**DIRECTIONS:**
From the records below, please repeat exactly the line that has "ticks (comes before", the line that has "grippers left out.", and every line between them, and nothing else.

**Data excerpts:**
**********
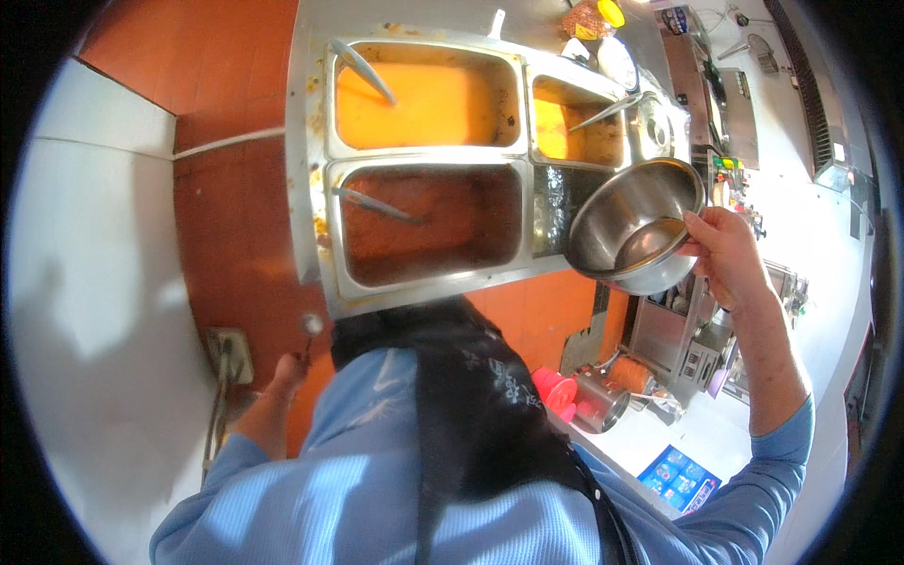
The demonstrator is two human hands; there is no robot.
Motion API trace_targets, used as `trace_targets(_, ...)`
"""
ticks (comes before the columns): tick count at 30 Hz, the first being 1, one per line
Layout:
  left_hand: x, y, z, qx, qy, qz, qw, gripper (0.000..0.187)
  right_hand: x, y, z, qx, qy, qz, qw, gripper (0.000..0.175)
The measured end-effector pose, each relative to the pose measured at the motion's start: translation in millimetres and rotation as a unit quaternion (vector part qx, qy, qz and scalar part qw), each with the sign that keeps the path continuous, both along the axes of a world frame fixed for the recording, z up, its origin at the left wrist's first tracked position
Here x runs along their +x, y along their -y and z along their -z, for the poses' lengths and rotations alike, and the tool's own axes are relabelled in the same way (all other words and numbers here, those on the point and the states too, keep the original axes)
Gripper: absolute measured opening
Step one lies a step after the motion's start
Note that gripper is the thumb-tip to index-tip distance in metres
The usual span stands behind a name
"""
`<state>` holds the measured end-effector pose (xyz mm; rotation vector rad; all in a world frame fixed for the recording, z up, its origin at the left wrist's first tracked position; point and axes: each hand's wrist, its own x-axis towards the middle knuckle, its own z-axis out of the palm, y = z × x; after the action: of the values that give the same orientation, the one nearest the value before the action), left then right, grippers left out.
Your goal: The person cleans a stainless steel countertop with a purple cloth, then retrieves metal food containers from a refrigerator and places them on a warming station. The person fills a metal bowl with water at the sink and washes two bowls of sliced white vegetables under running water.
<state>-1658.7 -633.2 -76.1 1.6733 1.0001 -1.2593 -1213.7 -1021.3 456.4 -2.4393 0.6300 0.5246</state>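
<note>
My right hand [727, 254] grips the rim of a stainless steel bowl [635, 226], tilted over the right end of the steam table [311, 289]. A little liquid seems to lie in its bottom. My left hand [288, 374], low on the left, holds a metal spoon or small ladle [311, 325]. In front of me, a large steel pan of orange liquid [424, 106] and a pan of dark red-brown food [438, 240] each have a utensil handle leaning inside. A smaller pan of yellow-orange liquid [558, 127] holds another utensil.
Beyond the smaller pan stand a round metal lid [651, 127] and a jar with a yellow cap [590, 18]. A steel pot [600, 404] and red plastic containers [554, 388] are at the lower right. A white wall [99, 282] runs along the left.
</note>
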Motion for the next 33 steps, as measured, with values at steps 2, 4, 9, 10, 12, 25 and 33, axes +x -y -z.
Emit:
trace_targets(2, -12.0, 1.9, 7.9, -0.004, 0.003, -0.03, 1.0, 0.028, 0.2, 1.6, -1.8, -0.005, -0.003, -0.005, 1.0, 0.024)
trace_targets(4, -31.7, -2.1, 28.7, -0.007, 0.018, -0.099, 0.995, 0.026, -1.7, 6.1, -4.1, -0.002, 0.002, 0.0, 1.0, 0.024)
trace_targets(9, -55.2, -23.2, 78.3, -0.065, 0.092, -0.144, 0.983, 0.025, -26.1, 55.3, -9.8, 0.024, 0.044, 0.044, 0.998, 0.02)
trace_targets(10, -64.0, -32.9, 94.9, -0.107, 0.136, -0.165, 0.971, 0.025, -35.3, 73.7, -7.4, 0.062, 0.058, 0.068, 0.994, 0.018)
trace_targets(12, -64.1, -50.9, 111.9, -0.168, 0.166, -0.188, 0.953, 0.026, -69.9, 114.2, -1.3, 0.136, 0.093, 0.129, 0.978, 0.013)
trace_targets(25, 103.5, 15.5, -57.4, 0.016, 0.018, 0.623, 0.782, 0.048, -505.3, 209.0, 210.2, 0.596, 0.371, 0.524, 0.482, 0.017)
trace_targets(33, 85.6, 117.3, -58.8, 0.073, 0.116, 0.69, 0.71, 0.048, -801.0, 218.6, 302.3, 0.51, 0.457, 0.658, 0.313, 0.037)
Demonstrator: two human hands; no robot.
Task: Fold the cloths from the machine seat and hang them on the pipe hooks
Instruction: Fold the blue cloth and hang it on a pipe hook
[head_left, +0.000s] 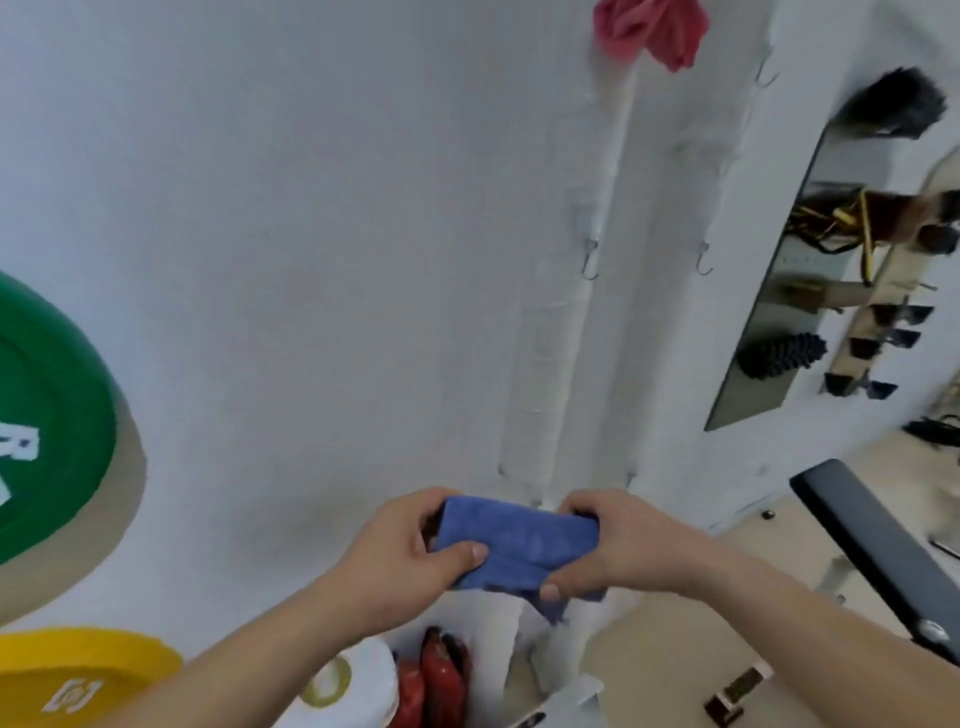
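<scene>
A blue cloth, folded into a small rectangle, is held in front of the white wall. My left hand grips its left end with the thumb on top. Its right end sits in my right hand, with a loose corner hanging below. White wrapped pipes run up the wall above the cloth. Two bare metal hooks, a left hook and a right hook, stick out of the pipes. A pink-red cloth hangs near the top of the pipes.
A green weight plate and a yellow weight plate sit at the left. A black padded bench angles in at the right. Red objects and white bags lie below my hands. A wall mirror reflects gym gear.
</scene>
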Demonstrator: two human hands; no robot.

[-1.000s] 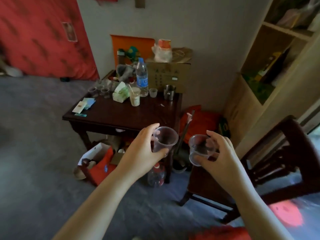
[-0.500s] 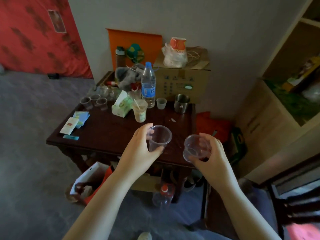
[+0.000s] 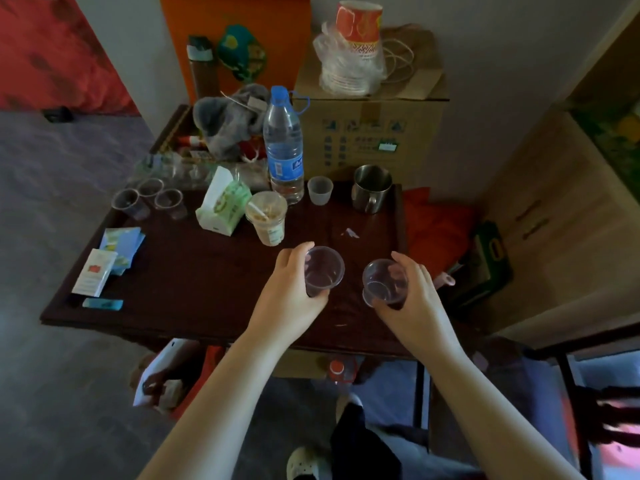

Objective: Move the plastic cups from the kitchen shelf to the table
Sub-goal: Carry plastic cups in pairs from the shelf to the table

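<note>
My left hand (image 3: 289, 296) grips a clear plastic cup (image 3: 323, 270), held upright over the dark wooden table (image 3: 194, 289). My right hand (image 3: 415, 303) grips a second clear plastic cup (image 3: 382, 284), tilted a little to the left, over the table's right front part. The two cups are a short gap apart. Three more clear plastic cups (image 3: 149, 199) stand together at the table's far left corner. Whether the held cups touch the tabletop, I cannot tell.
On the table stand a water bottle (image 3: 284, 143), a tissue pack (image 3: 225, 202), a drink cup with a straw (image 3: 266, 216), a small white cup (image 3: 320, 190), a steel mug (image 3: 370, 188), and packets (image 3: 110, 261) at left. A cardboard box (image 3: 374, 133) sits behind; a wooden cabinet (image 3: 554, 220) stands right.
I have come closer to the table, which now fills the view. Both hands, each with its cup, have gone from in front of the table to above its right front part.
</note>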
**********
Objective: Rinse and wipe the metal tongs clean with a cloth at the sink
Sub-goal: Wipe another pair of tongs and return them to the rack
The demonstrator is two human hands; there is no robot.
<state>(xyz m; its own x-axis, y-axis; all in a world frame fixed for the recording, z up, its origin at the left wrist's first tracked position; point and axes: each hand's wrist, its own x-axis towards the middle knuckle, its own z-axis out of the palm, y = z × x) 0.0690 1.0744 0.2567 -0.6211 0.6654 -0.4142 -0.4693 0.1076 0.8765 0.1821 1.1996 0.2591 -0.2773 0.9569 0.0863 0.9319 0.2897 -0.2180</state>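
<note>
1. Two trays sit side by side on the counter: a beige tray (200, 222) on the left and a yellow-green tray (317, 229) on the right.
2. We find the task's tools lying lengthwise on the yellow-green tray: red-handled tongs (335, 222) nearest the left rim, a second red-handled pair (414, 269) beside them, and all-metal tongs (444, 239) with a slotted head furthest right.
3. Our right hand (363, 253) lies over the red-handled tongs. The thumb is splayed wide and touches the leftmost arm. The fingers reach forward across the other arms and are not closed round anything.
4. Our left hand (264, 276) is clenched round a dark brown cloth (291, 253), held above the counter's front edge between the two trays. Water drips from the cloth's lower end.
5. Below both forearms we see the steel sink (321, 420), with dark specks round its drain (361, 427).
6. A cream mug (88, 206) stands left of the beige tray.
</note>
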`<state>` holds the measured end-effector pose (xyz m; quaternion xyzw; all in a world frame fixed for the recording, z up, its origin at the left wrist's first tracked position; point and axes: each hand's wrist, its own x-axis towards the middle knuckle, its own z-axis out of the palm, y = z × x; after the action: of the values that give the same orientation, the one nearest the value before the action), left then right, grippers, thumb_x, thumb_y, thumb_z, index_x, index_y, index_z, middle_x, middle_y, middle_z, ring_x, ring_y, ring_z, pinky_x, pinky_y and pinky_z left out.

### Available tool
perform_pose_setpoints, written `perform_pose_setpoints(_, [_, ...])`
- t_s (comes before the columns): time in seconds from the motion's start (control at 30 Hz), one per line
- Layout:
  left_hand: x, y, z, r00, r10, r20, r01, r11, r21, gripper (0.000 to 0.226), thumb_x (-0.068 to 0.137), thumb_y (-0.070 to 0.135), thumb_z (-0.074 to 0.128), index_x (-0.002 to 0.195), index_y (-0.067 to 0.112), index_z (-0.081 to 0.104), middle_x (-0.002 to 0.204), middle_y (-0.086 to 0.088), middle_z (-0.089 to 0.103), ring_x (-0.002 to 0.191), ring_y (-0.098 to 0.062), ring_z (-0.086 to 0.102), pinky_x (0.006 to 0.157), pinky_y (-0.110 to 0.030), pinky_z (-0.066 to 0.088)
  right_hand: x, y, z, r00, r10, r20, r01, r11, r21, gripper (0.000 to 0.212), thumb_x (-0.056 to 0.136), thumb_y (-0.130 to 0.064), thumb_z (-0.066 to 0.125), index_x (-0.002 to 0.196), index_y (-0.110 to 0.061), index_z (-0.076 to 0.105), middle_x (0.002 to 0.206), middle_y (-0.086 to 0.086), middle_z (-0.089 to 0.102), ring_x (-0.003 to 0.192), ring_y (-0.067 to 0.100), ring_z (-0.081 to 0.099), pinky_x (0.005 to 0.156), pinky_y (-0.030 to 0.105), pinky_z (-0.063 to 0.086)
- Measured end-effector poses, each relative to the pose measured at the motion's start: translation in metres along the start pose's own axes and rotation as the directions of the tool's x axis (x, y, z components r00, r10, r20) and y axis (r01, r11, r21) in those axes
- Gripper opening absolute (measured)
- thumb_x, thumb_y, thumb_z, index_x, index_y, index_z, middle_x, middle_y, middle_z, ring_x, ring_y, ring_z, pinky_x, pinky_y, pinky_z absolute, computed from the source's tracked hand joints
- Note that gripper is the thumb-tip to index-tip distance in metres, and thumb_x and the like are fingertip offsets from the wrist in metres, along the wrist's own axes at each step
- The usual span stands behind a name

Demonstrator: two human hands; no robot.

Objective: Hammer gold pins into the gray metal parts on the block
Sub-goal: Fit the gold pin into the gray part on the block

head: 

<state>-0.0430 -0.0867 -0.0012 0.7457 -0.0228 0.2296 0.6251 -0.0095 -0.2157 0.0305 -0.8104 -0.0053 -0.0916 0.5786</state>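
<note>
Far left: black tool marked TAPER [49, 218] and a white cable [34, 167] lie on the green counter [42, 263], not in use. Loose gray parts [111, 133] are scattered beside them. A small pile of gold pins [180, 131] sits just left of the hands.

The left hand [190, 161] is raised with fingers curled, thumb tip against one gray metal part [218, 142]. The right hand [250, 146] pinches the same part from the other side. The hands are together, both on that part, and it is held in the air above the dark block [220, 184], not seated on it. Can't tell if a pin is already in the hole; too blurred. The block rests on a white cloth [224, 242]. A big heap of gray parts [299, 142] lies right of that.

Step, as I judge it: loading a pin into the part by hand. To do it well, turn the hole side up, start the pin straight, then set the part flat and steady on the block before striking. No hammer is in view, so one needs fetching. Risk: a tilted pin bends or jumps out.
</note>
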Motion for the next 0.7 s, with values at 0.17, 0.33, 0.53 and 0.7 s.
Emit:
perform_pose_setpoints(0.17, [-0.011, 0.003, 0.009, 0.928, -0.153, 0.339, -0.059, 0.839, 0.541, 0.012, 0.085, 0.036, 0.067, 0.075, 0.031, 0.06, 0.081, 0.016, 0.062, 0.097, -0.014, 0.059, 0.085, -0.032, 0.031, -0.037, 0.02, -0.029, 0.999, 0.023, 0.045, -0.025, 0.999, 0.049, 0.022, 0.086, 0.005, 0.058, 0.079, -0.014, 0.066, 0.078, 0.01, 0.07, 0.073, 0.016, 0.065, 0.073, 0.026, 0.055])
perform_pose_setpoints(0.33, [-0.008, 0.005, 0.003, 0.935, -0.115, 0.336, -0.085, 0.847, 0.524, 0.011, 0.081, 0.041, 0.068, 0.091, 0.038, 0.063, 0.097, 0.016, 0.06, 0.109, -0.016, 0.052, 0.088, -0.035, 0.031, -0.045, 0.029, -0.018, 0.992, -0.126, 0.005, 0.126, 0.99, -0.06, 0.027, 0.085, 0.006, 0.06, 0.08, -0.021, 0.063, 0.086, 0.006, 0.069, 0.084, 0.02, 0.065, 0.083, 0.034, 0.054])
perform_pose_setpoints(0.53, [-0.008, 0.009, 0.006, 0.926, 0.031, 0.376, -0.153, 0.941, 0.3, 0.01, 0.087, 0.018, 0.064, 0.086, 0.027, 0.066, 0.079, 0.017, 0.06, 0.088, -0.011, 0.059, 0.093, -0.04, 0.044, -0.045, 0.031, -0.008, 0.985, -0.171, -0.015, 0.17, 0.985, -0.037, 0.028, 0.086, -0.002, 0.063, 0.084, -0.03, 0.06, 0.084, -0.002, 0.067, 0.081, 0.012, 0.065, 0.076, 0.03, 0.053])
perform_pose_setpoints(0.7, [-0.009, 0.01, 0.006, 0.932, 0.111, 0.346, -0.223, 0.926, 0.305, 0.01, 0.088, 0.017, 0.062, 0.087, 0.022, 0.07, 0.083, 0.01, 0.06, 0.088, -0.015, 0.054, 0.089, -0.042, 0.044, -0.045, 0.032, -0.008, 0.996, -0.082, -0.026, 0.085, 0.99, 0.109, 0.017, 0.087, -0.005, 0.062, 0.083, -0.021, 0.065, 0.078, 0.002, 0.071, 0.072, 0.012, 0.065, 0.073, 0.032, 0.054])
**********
**RESULT BELOW:**
ticks (comes before the columns): tick count at 30 Hz, the first being 1, one per line
Layout:
  left_hand: x, y, z, qx, qy, qz, qw, gripper (0.000..0.187)
  right_hand: x, y, z, qx, qy, qz, qw, gripper (0.000..0.175)
The measured end-effector pose, each relative to the pose measured at the motion's start: translation in millimetres and rotation as a unit quaternion (vector part qx, qy, qz and scalar part qw), each with the sign that keeps the path continuous, both along the axes of a world frame fixed for the recording, z up, its origin at the left wrist's first tracked position
Here x runs along their +x, y along their -y and z along their -z, for the poses' lengths and rotations alike, and the tool's own axes are relabelled in the same way (all other words and numbers here, those on the point and the states too, keep the original axes)
Gripper: absolute measured opening
Step one lies a step after the motion's start
Note that gripper is the thumb-tip to index-tip distance in metres
The usual span stands behind a name
"""
`<state>` holds the measured end-effector pose (xyz mm; rotation vector rad; all in a world frame fixed for the recording, z up, its origin at the left wrist's first tracked position; point and axes: each hand's wrist, its own x-axis towards the middle knuckle, its own z-axis out of the palm, y = z × x; after the action: of the values that give the same orientation, the one nearest the value before the action), left then right, grippers left out.

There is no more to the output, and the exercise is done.